Soaked In Space: Water Floating Inside Astronaut’s Helmet Ends ISS Spacewalk Hours Before Completion
A six-hour long spacewalk outside the International Space Station, or ISS, was aborted by NASA on Tuesday, after one of the Expedition 36 astronauts reported a water leak inside his helmet.
After a little more than 100 minutes into Tuesday’s spacewalk with U.S. astronaut Chris Cassidy, astronaut Luca Parmitano, of the European Space Agency, reported water floating behind his head inside his helmet. And although the leakage did not cause any harm to Parmitano, it was enough for Mission Control to end the spacewalk early.

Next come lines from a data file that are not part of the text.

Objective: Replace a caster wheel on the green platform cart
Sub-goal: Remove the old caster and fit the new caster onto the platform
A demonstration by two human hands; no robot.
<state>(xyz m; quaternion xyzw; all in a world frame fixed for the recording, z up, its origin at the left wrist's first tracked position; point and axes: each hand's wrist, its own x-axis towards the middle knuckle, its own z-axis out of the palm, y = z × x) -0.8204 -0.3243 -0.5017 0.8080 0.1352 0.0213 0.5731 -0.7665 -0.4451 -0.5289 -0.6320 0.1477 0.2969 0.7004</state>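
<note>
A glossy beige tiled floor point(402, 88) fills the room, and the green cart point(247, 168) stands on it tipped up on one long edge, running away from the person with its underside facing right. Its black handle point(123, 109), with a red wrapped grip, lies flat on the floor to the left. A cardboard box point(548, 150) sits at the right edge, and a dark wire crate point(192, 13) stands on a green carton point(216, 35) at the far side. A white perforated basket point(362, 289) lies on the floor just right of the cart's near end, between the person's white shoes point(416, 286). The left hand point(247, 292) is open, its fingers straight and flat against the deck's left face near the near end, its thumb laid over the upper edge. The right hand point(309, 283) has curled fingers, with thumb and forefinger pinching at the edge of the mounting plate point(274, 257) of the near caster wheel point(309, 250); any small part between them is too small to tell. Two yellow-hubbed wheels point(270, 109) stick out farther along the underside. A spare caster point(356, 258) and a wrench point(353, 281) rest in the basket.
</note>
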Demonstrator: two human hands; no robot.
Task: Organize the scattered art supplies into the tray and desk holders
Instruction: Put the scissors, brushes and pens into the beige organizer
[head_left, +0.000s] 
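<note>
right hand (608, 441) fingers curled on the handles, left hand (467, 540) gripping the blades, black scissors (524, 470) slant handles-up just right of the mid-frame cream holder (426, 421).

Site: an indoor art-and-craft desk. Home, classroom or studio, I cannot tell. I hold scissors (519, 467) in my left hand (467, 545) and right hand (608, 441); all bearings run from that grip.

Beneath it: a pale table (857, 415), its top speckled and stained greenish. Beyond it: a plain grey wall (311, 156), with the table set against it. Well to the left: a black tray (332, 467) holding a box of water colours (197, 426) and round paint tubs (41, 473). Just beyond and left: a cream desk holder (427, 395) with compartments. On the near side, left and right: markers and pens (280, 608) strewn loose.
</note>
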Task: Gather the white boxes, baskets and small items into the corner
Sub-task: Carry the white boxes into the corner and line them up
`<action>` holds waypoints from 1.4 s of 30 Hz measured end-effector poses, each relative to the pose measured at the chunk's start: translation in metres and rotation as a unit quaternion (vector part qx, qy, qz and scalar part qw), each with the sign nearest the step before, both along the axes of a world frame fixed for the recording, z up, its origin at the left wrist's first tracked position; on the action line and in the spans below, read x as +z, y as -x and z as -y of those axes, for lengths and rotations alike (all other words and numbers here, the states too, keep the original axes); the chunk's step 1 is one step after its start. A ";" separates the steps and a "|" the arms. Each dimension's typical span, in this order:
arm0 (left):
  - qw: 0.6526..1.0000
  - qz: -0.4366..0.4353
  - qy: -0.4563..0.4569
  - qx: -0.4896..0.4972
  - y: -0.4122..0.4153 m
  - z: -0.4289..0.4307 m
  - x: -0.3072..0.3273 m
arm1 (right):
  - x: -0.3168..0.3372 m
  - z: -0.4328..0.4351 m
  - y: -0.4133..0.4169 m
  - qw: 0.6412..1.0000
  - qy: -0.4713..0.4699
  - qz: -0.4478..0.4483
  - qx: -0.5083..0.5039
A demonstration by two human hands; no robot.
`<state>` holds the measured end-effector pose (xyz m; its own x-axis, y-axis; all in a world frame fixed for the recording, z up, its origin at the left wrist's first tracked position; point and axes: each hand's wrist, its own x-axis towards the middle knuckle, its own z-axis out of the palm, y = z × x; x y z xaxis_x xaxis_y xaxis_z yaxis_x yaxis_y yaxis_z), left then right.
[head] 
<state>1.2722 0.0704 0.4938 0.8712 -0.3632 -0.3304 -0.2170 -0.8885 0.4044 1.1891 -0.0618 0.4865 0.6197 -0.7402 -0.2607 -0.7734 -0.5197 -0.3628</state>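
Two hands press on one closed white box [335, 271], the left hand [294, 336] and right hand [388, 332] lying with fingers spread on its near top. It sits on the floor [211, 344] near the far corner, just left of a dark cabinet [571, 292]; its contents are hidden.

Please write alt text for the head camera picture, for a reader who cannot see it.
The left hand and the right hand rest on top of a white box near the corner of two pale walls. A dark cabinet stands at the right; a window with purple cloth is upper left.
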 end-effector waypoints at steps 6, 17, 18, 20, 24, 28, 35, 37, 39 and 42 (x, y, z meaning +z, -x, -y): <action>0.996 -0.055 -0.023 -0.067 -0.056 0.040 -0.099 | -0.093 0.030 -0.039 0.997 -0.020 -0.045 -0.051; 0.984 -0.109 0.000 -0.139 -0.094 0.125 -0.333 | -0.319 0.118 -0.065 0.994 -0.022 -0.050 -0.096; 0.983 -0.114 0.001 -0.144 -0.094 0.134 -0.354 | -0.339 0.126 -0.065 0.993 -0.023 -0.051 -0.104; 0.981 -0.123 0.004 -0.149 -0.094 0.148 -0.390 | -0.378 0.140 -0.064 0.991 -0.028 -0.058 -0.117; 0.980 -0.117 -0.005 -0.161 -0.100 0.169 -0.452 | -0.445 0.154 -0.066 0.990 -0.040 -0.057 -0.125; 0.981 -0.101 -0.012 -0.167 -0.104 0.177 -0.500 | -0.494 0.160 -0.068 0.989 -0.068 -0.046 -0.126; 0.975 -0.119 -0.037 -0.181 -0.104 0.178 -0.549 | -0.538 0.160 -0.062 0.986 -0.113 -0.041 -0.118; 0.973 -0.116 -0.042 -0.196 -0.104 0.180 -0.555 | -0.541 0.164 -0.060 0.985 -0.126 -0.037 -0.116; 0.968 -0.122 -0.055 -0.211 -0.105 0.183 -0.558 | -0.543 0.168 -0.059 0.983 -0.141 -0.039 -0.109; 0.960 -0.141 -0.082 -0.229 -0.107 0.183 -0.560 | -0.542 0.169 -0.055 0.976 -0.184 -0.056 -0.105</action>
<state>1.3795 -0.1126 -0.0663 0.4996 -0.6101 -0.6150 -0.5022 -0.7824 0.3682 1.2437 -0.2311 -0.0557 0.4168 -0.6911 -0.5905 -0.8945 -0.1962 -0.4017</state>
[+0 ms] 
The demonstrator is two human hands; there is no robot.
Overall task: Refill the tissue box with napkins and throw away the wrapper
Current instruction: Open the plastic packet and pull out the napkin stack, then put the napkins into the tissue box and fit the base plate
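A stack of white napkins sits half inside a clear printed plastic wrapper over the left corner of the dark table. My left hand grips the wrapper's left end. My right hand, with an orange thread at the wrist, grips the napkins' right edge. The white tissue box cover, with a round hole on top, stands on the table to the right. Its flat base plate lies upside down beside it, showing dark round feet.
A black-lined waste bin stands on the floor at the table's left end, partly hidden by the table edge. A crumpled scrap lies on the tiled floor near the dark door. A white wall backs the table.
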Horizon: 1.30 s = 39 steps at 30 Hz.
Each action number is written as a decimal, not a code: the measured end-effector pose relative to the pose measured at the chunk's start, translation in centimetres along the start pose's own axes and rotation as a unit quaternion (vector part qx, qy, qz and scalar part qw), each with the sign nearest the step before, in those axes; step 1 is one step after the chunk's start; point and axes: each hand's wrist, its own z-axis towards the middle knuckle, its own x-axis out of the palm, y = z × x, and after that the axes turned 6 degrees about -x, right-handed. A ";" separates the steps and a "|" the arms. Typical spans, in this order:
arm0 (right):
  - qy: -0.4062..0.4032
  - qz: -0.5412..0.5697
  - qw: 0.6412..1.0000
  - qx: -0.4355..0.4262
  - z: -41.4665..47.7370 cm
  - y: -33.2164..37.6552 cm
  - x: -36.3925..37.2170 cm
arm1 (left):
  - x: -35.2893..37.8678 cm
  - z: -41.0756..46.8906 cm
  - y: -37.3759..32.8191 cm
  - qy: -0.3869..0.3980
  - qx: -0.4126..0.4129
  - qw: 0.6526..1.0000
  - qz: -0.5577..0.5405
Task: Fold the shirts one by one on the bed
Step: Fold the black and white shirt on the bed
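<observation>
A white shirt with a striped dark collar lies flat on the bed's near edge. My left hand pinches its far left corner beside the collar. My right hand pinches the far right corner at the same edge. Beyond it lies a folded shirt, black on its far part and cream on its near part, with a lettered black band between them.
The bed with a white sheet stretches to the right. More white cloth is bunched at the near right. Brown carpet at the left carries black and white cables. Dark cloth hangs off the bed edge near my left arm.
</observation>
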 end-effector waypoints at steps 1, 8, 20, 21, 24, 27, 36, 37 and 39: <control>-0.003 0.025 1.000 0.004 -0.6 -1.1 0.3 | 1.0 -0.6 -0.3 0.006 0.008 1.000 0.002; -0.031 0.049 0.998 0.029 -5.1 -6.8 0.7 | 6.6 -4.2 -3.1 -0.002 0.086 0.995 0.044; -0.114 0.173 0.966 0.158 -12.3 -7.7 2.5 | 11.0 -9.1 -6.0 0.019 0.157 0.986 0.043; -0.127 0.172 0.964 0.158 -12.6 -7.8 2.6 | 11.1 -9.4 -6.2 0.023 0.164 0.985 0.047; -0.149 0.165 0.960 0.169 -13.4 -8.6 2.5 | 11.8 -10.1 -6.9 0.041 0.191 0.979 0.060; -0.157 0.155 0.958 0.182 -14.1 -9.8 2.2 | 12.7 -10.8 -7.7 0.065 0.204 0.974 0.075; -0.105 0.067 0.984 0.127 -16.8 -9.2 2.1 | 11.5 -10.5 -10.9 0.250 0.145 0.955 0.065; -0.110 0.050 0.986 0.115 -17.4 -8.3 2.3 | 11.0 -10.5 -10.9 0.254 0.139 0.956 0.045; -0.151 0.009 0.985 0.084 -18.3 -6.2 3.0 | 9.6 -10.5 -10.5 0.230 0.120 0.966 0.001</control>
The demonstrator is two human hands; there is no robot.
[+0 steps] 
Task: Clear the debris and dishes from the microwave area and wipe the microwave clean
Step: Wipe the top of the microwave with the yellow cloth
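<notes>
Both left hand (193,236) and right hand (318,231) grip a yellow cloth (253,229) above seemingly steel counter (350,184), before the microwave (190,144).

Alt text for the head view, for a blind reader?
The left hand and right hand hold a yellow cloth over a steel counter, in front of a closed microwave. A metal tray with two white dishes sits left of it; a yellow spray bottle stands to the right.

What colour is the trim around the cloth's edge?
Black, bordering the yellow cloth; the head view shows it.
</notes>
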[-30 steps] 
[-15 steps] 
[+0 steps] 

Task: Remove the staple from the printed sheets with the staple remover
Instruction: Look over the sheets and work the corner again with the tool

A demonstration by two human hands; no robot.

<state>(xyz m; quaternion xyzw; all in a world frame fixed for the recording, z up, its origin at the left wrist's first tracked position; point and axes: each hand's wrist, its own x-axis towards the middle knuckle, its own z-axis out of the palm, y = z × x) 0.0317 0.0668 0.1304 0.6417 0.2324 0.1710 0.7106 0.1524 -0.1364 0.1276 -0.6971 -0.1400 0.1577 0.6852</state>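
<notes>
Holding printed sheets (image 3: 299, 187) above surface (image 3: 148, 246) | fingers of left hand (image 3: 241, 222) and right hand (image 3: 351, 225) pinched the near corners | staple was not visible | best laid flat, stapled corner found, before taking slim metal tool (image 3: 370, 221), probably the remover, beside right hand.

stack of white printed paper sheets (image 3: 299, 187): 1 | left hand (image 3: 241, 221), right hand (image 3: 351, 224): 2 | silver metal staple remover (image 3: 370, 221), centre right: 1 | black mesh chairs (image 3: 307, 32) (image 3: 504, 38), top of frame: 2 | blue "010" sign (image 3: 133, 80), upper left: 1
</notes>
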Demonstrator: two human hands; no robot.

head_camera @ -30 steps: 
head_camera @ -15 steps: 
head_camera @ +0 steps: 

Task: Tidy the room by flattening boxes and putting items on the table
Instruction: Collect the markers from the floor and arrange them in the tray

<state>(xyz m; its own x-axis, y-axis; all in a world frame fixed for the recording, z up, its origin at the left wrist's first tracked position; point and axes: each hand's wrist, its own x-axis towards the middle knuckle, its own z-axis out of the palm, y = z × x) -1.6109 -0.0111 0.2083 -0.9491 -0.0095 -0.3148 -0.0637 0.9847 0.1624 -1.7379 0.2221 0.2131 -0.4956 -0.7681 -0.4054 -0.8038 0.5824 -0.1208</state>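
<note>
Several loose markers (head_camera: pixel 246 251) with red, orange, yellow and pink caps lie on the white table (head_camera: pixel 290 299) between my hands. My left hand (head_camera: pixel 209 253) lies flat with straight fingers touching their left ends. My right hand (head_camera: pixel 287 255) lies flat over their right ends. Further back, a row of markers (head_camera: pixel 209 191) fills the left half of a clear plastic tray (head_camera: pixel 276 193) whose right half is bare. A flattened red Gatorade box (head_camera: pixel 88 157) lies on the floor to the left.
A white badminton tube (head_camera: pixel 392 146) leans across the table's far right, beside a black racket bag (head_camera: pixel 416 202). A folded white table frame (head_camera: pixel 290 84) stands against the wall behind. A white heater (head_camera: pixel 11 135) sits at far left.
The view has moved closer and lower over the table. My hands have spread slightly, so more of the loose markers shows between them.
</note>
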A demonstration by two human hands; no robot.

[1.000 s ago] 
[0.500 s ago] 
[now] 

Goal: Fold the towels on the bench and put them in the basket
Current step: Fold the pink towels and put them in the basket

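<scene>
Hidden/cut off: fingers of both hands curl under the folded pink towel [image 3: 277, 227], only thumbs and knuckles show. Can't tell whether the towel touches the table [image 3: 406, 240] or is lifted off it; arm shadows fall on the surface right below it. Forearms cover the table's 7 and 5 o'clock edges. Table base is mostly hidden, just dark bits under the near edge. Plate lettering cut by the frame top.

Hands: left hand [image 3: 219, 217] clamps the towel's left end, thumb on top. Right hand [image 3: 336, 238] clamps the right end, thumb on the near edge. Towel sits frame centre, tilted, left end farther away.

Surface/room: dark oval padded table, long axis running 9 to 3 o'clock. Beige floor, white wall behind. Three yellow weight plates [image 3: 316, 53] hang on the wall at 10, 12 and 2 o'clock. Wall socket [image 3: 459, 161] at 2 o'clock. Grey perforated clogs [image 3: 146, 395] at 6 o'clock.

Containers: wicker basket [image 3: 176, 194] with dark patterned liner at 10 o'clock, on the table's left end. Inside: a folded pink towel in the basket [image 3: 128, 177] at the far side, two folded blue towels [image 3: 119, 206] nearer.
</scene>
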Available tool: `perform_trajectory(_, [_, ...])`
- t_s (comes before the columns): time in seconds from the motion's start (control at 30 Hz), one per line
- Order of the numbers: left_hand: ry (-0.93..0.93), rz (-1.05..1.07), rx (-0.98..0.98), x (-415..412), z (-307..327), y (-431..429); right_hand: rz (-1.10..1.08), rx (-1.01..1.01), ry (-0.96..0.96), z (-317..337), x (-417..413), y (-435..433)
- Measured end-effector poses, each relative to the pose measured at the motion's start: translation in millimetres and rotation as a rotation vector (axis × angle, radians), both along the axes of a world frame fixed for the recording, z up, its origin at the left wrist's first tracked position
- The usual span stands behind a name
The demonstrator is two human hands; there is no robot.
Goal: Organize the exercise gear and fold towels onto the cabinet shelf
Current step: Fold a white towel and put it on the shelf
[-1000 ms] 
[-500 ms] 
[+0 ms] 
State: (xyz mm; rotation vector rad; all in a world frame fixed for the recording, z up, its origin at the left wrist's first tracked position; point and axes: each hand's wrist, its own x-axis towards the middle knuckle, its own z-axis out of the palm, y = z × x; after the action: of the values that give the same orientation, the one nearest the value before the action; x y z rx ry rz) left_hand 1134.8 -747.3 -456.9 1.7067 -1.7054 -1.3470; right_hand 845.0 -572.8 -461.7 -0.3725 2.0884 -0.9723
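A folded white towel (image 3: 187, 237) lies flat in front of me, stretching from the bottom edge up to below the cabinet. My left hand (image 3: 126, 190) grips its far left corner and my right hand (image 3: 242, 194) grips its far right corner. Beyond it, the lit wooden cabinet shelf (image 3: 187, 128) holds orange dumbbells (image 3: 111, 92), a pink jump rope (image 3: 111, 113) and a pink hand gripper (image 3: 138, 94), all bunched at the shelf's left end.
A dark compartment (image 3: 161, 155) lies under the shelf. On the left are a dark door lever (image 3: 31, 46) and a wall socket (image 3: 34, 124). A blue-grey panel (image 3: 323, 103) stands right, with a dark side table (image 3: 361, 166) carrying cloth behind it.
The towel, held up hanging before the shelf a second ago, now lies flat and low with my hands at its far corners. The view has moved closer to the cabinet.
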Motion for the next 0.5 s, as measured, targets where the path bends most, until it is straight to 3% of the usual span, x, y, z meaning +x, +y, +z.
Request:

“My head is really wet and I have a feeling it’s increasing,” Parmitano reported to ground control teams at the Johnson Space Center in Houston.
After the leakage harmed his communications system and the water was getting into his eyes, Parmitano quickly drank the remaining water in his drinking-water bag -- a potential source of the leak, USA Today reported.
After Parmitano reported the anomaly on Tuesday, flight director David Korth directed both astronauts to return to the station’s airlock. The spacewalk began at 7:57 a.m. EDT and ended at 9:39 a.m. EDT, when the airlock was re-pressurized. The cause of the leak is yet to be disclosed.
“He can’t hear. He looks miserable, but OK,” Cassidy, who took care of clean-up procedures before returning to the airlock, told flight controllers.
Tuesday’s spacewalk was the second of two July excursions to prepare the ISS for a new Russian Multipurpose Laboratory Module later this year. Both Cassidy and Parmitano wrapped up the first spacewalk, which lasted for six hours and seven minutes, on July 9.
Cassidy and Parmitano also had planned to accomplish tasks such as replacing a video camera, relocating television camera equipment, troubleshooting a faulty door cover over electronic relay boxes on the station’s truss, and reconfiguring the thermal insulation over a failed electronics box.
However, according to NASA, none of the tasks were urgent and the mission's managers will determine when they can be completed.
Tuesday’s spacewalk was the 171st spacewalk in support of station assembly and maintenance. It was also the second shortest in ISS history after the June 24, 2004 spacewalk by Russian cosmonaut Gennady Padalka and U.S. astronaut Mike Fincke, which lasted only 14 minutes. The spacewalk was suspended after the oxygen tank within Fincke's suite encountered a pressure problem.